Copy out word for word the line with "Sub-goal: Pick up" and the lines that follow it in the listing below, up to the final one.

**SOURCE MATERIAL:**
────────

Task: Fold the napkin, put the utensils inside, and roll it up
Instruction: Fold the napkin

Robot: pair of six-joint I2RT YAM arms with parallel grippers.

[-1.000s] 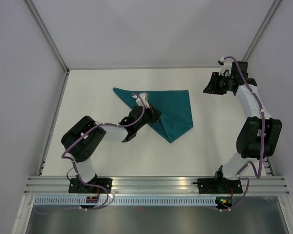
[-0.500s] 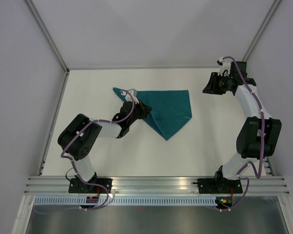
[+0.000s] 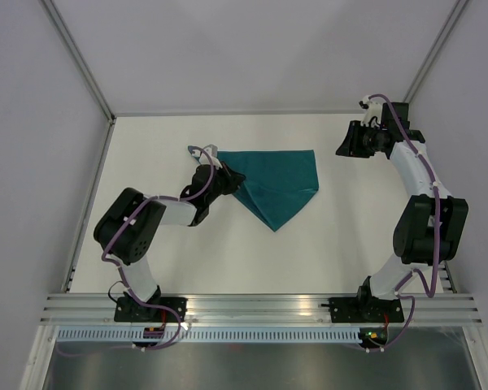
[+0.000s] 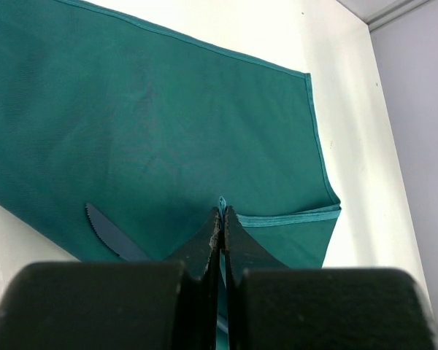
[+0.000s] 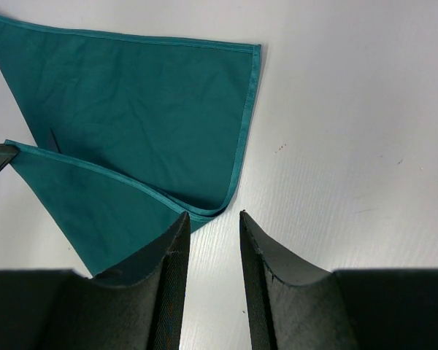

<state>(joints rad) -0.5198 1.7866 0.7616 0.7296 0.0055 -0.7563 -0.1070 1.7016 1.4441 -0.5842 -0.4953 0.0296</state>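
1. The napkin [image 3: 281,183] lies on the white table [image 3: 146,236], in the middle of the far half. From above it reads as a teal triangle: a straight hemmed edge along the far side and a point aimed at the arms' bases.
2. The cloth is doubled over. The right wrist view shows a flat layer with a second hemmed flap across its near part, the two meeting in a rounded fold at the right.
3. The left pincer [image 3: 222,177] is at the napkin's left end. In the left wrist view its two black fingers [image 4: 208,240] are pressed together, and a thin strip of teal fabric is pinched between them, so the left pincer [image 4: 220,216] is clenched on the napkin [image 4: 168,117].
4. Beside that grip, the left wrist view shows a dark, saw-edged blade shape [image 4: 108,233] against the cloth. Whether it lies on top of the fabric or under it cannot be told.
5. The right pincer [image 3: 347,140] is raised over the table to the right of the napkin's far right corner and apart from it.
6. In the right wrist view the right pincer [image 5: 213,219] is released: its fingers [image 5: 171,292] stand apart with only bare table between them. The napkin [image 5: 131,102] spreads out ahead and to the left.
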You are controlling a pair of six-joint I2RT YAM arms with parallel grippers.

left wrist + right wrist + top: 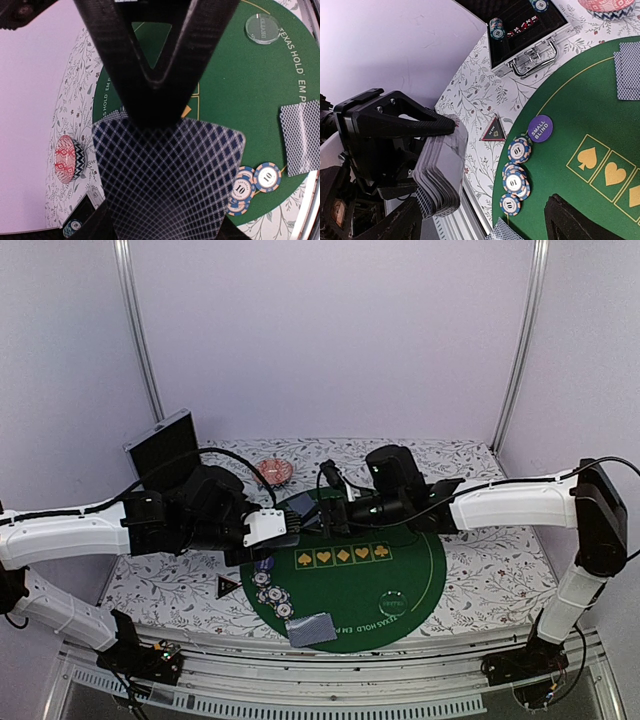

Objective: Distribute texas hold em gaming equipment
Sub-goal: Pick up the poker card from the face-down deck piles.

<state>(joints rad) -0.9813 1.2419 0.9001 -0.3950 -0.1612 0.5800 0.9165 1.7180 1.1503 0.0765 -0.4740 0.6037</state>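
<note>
My left gripper (280,532) is shut on a deck of playing cards (170,170) and holds it above the left edge of the green mat (400,570). The deck also shows in the right wrist view (440,175). My right gripper (335,514) is open right beside the deck, with one black finger (150,75) over the deck's far end. Several blue poker chips (516,175) lie on the mat's left edge, with a purple small-blind disc (540,128) next to them. Dealt cards lie face down at the mat's front (313,628) and back (627,70).
An open chip case (525,30) and a pink patterned dish (273,472) stand at the back left. A black all-in triangle (228,586) lies off the mat on the left. A clear dealer disc (392,605) lies on the mat's front right.
</note>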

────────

**WRITTEN REPLY:**
Sub-goal: Pick up the poker card from the face-down deck piles.

<state>(joints rad) -0.9813 1.2419 0.9001 -0.3950 -0.1612 0.5800 0.9165 1.7180 1.1503 0.0765 -0.4740 0.6037</state>
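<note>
My left gripper (280,532) is shut on a deck of playing cards (170,170) and holds it above the left edge of the green mat (400,570). The deck also shows in the right wrist view (440,175). My right gripper (335,514) is open right beside the deck, with one black finger (150,75) over the deck's far end. Several blue poker chips (516,175) lie on the mat's left edge, with a purple small-blind disc (540,128) next to them. Dealt cards lie face down at the mat's front (313,628) and back (627,70).
An open chip case (525,30) and a pink patterned dish (273,472) stand at the back left. A black all-in triangle (228,586) lies off the mat on the left. A clear dealer disc (392,605) lies on the mat's front right.
</note>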

What was produced is the complete output.